Social media has recently been set ablaze with controversial and inappropriate remarks and the consequences have been far reaching.

In the employment context, while there are several cases which confirmed the fairness of dismissals of employees who made disparaging comments about their employers or colleagues on social media, the recent events raise the question as to whether an employee can be appropriately disciplined and possibly dismissed for making inappropriate remarks on social media even if the remark is not related to his or her employment.

Can inappropriate conduct on social media, which is not related to the employment of the author, constitute misconduct outside the workplace?

While it may not be the conventional nature of an act of misconduct, the age of social media and technological advancement has changed the way in which we communicate and engage with other individuals and with the public. In his South African Social Media Landscape Report, 2014, Arthur Goldstuck, states that:

“Employees active in social media are becoming brand ambassadors for their respective brands, often outperforming the brands themselves on social media…”

It is important to note that the ‘brand ambassadors’ of a company are not confined to a list of the marketing and public relations employees of the company but every employee of the company becomes a brand ambassador as they in some way or the other publicly display their association with the company. For instance, employees who update their Facebook or LinkedIn profiles to indicate their employment with the company, display their association with and are brand ambassadors of the company much in the same manner as employees who deal directly with customers and the public as outlined in the course and scope of their employment.

Accordingly, while employees should ensure that they positively influence public perspective in order to take the brand of their employer forward, employers must take proactive steps to ensure that they are protected from any actual or potential reputational damage caused by inappropriate or unsavoury remarks made by their brand ambassadors. The moment that a comment or remark is posted online, there is no turning back. Posts can be shared instantaneously and screen shots of posts are generally saved for future use. Therefore the ability to delete unsavoury posts and even the author’s account, does not create a guarantee that the actual post will be deleted from virtual or actual reality.
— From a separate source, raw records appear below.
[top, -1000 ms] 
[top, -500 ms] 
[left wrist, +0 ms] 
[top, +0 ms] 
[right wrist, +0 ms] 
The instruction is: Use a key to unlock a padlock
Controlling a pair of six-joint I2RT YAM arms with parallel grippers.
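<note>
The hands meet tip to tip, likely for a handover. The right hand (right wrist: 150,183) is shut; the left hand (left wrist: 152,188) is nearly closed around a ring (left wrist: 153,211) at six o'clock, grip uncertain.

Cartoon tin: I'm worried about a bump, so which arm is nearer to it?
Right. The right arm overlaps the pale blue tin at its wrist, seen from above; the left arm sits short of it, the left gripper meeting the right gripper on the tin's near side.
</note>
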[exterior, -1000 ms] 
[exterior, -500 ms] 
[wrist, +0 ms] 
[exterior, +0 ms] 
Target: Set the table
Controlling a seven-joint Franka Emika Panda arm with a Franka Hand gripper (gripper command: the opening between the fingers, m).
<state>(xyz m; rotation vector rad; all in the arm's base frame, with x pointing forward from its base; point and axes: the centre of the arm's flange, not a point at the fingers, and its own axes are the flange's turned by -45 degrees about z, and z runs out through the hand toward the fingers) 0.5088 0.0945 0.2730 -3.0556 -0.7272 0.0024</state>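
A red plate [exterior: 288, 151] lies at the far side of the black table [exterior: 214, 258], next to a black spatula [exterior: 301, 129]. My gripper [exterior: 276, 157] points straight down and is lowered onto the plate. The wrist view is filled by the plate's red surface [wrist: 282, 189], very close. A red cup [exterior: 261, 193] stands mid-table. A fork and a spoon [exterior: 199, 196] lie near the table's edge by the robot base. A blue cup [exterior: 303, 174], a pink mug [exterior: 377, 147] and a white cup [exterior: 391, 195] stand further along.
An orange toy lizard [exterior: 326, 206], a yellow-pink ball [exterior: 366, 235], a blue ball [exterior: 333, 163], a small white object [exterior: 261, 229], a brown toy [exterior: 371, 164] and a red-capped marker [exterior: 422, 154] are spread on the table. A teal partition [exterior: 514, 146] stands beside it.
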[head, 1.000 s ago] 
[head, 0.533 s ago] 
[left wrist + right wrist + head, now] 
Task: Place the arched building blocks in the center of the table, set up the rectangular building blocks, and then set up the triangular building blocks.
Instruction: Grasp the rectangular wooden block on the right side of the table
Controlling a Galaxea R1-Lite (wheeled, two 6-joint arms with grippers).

According to many of the UK Judgments relating to social media misconduct, the Courts have held that it is not necessary to prove actual damage to the reputation of the company, but that it will be sufficient to show that certain remarks have the potential to cause reputational damage.

There are no reported Labour Court judgments in South Africa which deal with the dismissals related to online misconduct outside the workplace. Our Courts will therefore look to the precedent set by the tribunals and Courts in the UK and the decisions by the UK courts will set the trend on how our Courts deal with this new but rapidly advancing issue.

In the case of Weeks v Everything Everywhere Ltd ET/2503016/2012, the UK Employment Tribunal was required to deal with an unfair dismissal dispute which arose out of the employee’s misconduct on social media. While the misconduct related to comments about the employee’s workplace and colleagues (these similar cases have already been dealt with by the CCMA in South Africa), the Judge made an important comment about privacy and online misconduct as follows:

“many individuals using social networking sites fail to appreciate, or underestimate, the potential ramifications of their ‘private’ online conduct. Employers now frequently have specific policies relating to their employees’ use of social media in which they stress the importance of keeping within the parameters of acceptable standards of online behaviour at all times and that any derogatory and discriminatory comments targeted at the employer or any of its employees may be considerable grounds for disciplinary action. There is no reason why an employer should treat misconduct arising from the misuse of social media in any way different to any other form of misconduct.”

It is therefore highly likely that our Labour Courts, in addition to following the UK case law on social media misconduct, will follow our own case law in respect of misconduct committed outside the workplace. In the matter of City of Cape Town v SA Local Government Bargaining Council & Others (2011) 32 ILJ 1333 (LC), the Labour Court upheld the dismissal of a senior employee who was found to be party to the fraudulent issuing of a drivers licence. The Labour Court found that the dishonest conduct of the employee went to the heart of the employment relationship and was essentially destructive of the employment relationship.

Employers are advised to implement stringent social media policies which deal with all eventualities relating to online behaviour and to ensure protection against potential or actual reputational damage to the company.